Another trick of the eye: two cuts of chuck roast, dwarfed by dumplings that look like pale, floppy slices of bread. These prove to be dense sponges confected from yeast and Wondra — whose textural effect is the closest the kitchen can get to using the traditional mix of coarse and semicoarse Czech flours — and bolstered by diced sourdough rye.
The dumplings sop up a sea of heavy cream sauce so thick it verges on custard. Its sharp yellow hue comes from carrots braised to near disintegration. Moored on the side is half a lemon smeared with cranberry preserves under a burl of whipped cream. It is an entree stealing from the wardrobe of dessert, and in Americans may trigger memories of Thanksgiving.
Bohemian Spirit opened in April on the ground floor of the 120-year-old Bohemian National Hall, a 75-foot-wide palazzo with fluted columns rising from lions’ heads.

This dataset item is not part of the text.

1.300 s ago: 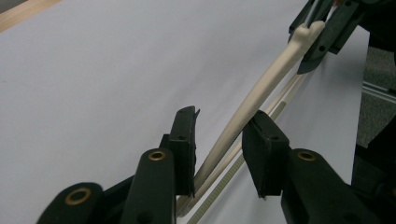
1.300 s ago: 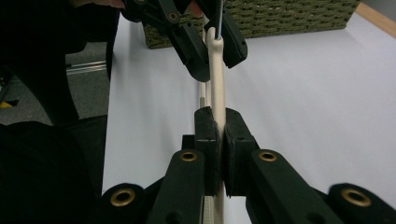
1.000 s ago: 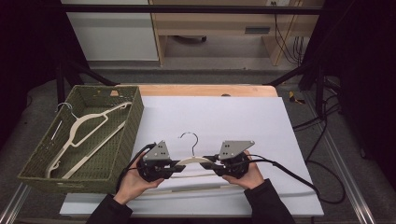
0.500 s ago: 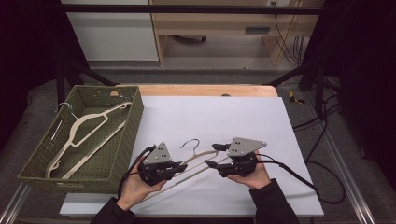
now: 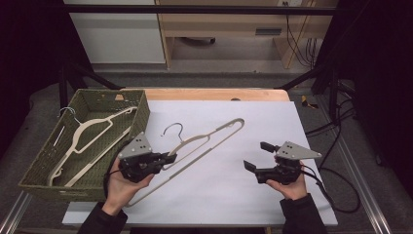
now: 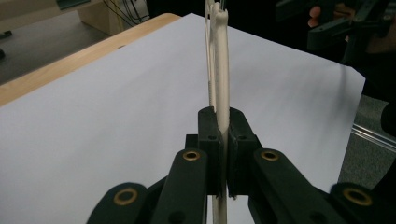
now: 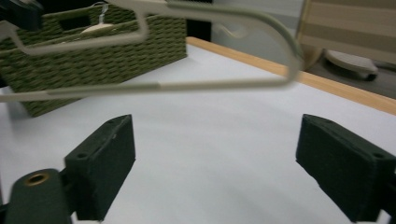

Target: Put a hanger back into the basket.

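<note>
White table (image 5: 234,195) under both grippers; basket (image 5: 48,156) with another hanger (image 5: 87,141) sits outboard of my left gripper (image 5: 168,157). Left jaws clamped on one arm of the cream hanger (image 5: 204,141), which rises edge-on between them. Right gripper (image 5: 257,156): jaws wide apart, empty, hanger beyond their tips. I judge it light, stiff, slick plastic; grip a flat arm, not the wire hook (image 5: 173,129).

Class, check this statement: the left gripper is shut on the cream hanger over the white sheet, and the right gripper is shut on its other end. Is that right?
Not quite. The left gripper is shut on the hanger, but the right gripper is open and apart from it: the right gripper view shows its fingers spread wide, with the hanger beyond them.
</note>
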Available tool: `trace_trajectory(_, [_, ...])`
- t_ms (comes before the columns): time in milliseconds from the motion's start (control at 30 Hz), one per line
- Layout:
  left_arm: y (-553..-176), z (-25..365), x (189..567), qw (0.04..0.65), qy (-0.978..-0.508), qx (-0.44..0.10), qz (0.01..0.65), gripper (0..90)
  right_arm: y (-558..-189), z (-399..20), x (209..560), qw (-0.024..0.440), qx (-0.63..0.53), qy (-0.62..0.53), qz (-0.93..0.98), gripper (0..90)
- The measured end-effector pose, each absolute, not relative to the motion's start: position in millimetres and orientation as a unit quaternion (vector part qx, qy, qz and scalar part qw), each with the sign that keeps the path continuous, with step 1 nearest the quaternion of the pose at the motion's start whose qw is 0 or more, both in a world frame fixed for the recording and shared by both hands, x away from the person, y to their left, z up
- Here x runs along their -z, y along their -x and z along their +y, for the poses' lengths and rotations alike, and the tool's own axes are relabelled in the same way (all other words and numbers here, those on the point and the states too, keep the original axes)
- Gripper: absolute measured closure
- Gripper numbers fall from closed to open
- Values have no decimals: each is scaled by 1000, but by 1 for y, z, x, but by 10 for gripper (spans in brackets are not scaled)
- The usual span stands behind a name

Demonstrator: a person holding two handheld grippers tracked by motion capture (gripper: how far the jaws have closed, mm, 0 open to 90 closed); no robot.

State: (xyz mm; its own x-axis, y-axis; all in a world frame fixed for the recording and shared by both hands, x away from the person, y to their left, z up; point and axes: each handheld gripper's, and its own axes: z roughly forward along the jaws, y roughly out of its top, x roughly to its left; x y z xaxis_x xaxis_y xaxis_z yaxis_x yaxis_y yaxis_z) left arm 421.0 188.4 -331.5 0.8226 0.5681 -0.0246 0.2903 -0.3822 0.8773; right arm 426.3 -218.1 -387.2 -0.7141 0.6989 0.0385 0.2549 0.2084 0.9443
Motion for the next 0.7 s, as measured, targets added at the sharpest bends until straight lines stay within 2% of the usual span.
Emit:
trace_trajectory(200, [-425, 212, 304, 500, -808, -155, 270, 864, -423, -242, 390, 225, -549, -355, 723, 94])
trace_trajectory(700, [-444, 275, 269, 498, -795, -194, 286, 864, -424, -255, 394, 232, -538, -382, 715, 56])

The building, a decrepit hulk, was taken over by the Czech Republic in 2001 and restored. The Czech consulate is now upstairs.
Lukas Pohl, the chef, grew up in Cerveny Kostelec, a small town near the Czech-Polish border. He has worked in high-end kitchens in Prague and at Hospoda, the Czech restaurant that once occupied this space; its delicately orchestrated, diminutive dishes somewhat belied its name, which translates as “pub.”

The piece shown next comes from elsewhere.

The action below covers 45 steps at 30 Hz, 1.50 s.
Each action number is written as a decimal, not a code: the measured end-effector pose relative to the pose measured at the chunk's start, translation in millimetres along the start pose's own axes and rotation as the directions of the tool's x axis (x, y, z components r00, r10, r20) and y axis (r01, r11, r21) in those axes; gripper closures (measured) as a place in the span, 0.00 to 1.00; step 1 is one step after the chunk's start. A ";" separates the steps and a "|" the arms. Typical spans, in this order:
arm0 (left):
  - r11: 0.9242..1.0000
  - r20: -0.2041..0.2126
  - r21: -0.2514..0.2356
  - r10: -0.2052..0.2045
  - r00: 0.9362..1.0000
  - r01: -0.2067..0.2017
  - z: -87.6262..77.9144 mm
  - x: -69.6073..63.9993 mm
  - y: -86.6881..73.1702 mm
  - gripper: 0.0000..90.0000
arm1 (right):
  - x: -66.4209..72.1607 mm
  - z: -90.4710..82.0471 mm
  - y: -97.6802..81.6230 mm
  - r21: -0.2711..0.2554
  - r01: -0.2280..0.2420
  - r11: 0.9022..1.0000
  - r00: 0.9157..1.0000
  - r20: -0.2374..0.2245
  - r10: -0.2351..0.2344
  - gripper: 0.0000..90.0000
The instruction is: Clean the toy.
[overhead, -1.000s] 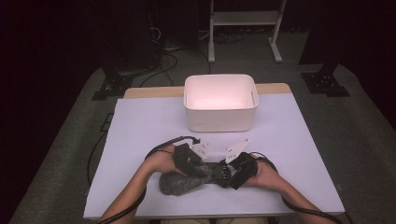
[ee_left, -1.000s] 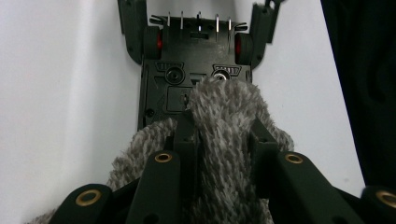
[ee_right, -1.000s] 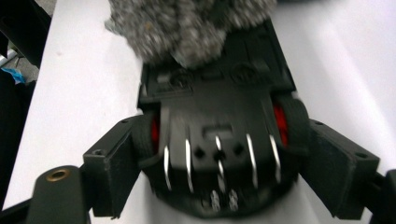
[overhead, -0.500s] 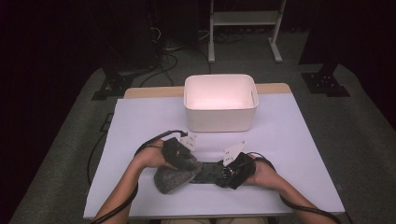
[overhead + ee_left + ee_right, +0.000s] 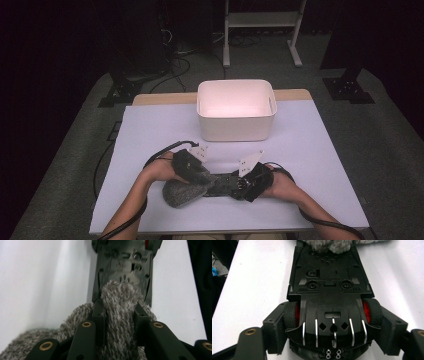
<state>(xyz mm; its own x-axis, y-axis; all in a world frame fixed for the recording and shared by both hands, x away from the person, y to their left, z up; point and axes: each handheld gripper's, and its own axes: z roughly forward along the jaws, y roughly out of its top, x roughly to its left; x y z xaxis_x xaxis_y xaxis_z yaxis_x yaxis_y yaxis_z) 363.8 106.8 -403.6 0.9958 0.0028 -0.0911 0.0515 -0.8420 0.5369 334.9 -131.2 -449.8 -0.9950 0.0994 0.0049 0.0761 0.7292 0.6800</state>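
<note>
Cloth [image 5: 117, 312] sits pinched between the left gripper's [image 5: 117, 315] jaws, wiping the upturned car [image 5: 332, 290]. Right gripper [image 5: 332, 322] clamps the car's rear wheels. Left hand has shifted sideways; wiping proceeds.

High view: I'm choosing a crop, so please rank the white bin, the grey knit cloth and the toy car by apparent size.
1. white bin, clearly largest.
2. grey knit cloth and toy car: look similar, both partly hidden by the grippers, so unranked.

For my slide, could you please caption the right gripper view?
Right gripper clamps an upturned toy car across its red-hubbed wheels, while a grey knitted cloth covers its far end.
</note>
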 end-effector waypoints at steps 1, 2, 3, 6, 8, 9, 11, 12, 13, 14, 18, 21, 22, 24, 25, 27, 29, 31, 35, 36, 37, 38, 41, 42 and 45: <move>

At Bohemian Spirit, every item on the first page of the menu — snacks, soups, appetizers — is $6, and on the second, no entree rises above $19. In lieu of Hospoda’s red cabbage “essence,” there is simply red cabbage, shredded and ingloriously heaped, sour and sweet. It makes a bed for a knobby duck leg, slow-cooked with caraway seeds and more delicious than beautiful.
A plank of Muenster arrives fried like schnitzel, with a crackly shield of bread crumbs and woozy guts. This is street food in Prague, dressed with tartar sauce, sometimes piped right in. Here it’s kept demurely to the side, and the usual pairing of French fries is forsworn for fingerling potatoes. (“French fries aren’t Czech,” Mr. Pohl said.)
Vit Stuchl, the owner, runs two restaurants in Prague, including a Texan-style steakhouse called Crazy Cow. Here his mission is nostalgic nourishment, which means schnitzel with golden crevices and slightly paprika-shy goulash, redeemed by rough potato pancakes tinged with marjoram.
This is fine fare for absorbing tankards’ worth of Pilsner Urquell and BrouCzech Dark, both on tap. Even salad comes with beer, a basal tone in the vinaigrette. And even salad is a vehicle for meat, the leaves draped with rosy scraps of Prague-style ham.
At Hospoda, Mr. Pohl’s desserts were artful compositions. Now he offers unfussed-over plates of apple strudel and prunes cradled inside little copper-topped buns. I cut the sugar with a shot of slivovitz, sharp and clean on the tongue and fire in the ribs.
It’s odd, and oddly charming, to be served beer-hall food by no-nonsense waitresses in such a lofty room, with walnut herringbone floors held over from its Hospoda days and winged pendant lights like a flock of Modernist sea gulls. The walls are papered with black-and-white portraits of Czech icons: the writer and dissident Vaclav Havel, the figure skater Aja Zanova, a stack of bentwood Thonet chairs.
In one photograph stand a bride and groom, from a wedding in the ballroom above, in 1946. “Those are my parents,” a diner told Mr. Stuchl one evening.
As for the bearded man who emerged from the wall, it turned out that he didn’t work for the restaurant. (Mr. Stuchl suspects that it was someone involved in the Bohemian Benevolent and Literary Association upstairs.) When we failed to understand his greeting, he gave a half-bow, as if tipping an invisible hat.
Soon he was leading the next table in what sounded, from its vigor, like a Czech drinking song. We could only listen, wistfully, wishing we knew the words.